### Task requirements
Print the records below word for word, but leave out the pictures.

Records from a data collection
----------------------------------------
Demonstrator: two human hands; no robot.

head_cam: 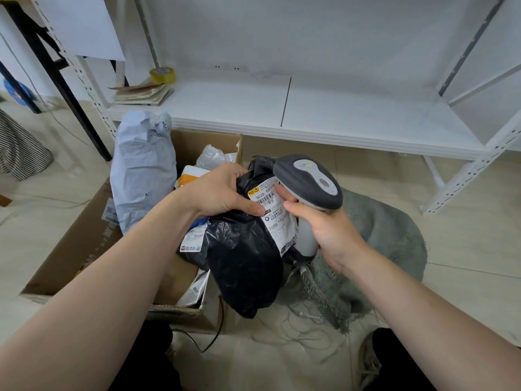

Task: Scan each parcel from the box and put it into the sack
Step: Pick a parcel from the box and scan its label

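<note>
**Black parcel held up to the scanner, between box and sack**

The cardboard box (70, 249) fills the lower left of the frame. It is open-topped with more parcels inside, which keeps the next one within reach. The grey-green sack (389, 235) slumps on the floor at centre right, just beside the box, probably so a scanned parcel can drop straight in. The black parcel (245, 258) hangs at centre, between the two. Its white label (277, 213) faces up, likely to present the barcode. The scanner (310, 182) has its head close over the label's upper edge. The left hand (217, 190) grips the parcel's top, thumb pressing beside the label. The right hand (324, 230) is wrapped around the scanner's handle.
</note>
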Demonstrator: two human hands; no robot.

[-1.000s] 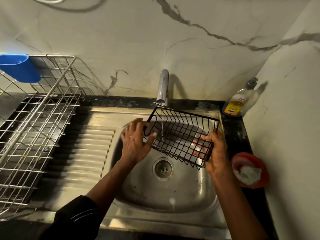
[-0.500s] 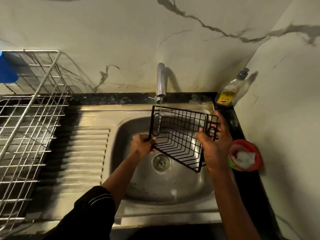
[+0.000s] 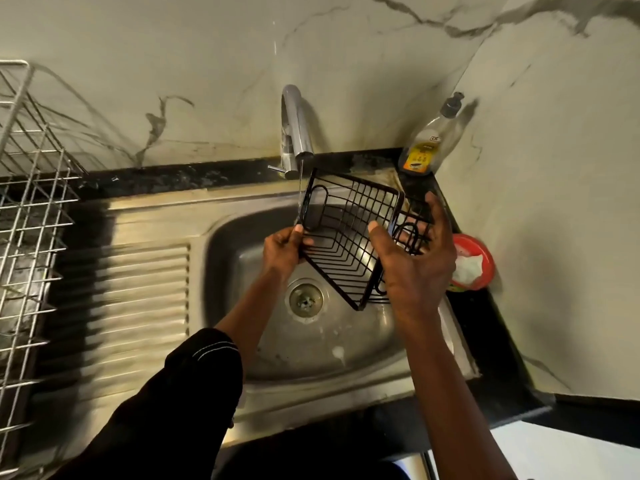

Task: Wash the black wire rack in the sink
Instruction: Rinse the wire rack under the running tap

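Observation:
The black wire rack (image 3: 349, 237) hangs tilted over the steel sink (image 3: 242, 306), its open side facing me. A thin stream of water from the chrome tap (image 3: 294, 129) runs down the rack's left end. My left hand (image 3: 282, 249) pinches the rack's lower left edge. At the right end my right hand (image 3: 414, 261) holds the rack, thumb on the front rim and fingers spread behind the end wires. The drain (image 3: 306, 299) lies below the rack.
A dish soap bottle (image 3: 431, 143) stands in the back right corner. On the black counter to the right sits a red tub with white paste (image 3: 471, 263). A silver wire drying rack (image 3: 31, 216) fills the left side beside the ribbed drainboard (image 3: 138, 289).
The rack has been tipped up from lying nearly flat under the tap to standing steeply on edge. My left hand slid down to its lower corner, and my right hand shifted up along the right end.

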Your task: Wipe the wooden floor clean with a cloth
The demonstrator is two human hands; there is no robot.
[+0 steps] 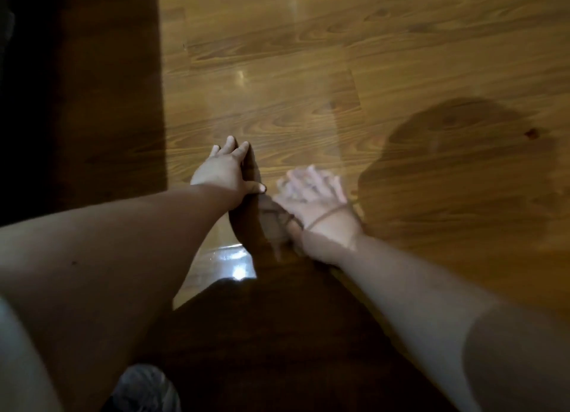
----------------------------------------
### Exercise response
Demonstrator: two human hands; no robot.

head_cam: 

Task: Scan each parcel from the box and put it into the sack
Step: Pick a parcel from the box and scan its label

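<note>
**Black parcel held up to the scanner, between box and sack**

The cardboard box (70, 249) fills the lower left of the frame. It is open-topped with more parcels inside, which keeps the next one within reach. The grey-green sack (389, 235) slumps on the floor at centre right, just beside the box, probably so a scanned parcel can drop straight in. The black parcel (245, 258) hangs at centre, between the two. Its white label (277, 213) faces up, likely to present the barcode. The scanner (310, 182) has its head close over the label's upper edge. The left hand (217, 190) grips the parcel's top, thumb pressing beside the label. The right hand (324, 230) is wrapped around the scanner's handle.
</note>
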Demonstrator: two human hands; no robot.

[-1.000s] 
[-0.500s] 
[+0.000s] 

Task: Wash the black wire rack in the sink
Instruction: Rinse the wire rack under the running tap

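Observation:
The black wire rack (image 3: 349, 237) hangs tilted over the steel sink (image 3: 242, 306), its open side facing me. A thin stream of water from the chrome tap (image 3: 294, 129) runs down the rack's left end. My left hand (image 3: 282, 249) pinches the rack's lower left edge. At the right end my right hand (image 3: 414, 261) holds the rack, thumb on the front rim and fingers spread behind the end wires. The drain (image 3: 306, 299) lies below the rack.
A dish soap bottle (image 3: 431, 143) stands in the back right corner. On the black counter to the right sits a red tub with white paste (image 3: 471, 263). A silver wire drying rack (image 3: 31, 216) fills the left side beside the ribbed drainboard (image 3: 138, 289).
The rack has been tipped up from lying nearly flat under the tap to standing steeply on edge. My left hand slid down to its lower corner, and my right hand shifted up along the right end.
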
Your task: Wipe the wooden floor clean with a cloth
The demonstrator is two human hands; there is no robot.
[+0 steps] 

The answer stands, and there is nothing more to add.